Kerby Anderson
For many months, I have been saying that if the 2024 presidential election becomes a rematch of 2020, many voters will stay home. Recent polls confirm my prediction.
There is another possibility. The lack of enthusiasm for Biden and Trump might increase the possibility of more Americans voting for a third-party candidate. The announcement by Robert F. Kennedy, Jr. that he is running as an independent makes that possibility even more likely.
Of course, he is not the only third-party candidate. The Libertarian Party and the Green Party will no doubt nominate candidates that will appear on most ballots. The No Labels Party is a centrist party that may nominate one Democrat and one Republican for the ticket.

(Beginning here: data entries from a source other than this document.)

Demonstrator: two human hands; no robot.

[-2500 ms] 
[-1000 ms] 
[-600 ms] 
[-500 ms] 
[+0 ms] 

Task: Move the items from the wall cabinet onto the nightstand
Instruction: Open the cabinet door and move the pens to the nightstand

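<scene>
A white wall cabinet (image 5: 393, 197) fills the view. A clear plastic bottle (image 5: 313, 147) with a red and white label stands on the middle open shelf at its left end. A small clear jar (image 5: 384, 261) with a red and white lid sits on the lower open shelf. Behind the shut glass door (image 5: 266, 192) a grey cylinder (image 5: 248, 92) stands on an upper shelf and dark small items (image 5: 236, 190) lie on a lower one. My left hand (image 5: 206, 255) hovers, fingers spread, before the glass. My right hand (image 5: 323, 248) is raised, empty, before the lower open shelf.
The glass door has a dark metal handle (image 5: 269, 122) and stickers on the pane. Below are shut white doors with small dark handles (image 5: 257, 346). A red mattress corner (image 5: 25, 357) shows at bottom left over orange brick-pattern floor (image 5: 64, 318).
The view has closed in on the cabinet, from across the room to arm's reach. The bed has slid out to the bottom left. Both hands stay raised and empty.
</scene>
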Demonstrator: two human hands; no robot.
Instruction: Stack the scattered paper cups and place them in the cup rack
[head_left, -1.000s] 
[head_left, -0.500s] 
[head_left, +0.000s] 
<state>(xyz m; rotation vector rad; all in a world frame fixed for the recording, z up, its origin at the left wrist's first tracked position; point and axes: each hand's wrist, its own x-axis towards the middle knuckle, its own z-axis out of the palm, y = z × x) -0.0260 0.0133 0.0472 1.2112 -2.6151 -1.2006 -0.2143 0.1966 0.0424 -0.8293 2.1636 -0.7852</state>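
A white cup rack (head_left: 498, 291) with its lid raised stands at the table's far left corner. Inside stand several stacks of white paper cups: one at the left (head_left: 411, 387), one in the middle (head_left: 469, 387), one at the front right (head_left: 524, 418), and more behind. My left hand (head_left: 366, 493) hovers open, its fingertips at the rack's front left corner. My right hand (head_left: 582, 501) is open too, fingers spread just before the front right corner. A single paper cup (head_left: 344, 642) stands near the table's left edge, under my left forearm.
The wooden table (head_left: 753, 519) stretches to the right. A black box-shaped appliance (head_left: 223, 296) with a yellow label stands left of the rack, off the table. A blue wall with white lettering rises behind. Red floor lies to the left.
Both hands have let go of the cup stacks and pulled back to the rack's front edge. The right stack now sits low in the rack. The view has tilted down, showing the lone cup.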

This scenario certainly explains why leaders in both the Democratic Party and the Republican Party have engaged in a scorched earth campaign against these parties and their candidates. The attacks last time on Jill Stein (Green Party) and Evan McMullin (Independent) will pale in comparison to the attacks we will see against third-party candidates.
We will be hearing that voting for a third-party candidate is throwing your vote away. It is not. The two major political parties don’t own your vote. They need to earn your vote. If you see a candidate worthy of your vote, you should vote for that person.
We will also be hearing that voting for a third-party candidate takes votes away from another political party. But that assumes the voter would have voted for a main-party candidate if a third-party candidate wasn’t on the ballot. That is a difficult argument to prove. Perhaps the best example of that is the 2000 Presidential election in which Democrats argued that Ralph Nader’s candidacy kept Al Gore from winning Florida.
This may be the year of the third-party, which will remind the major parties that they don’t own your vote.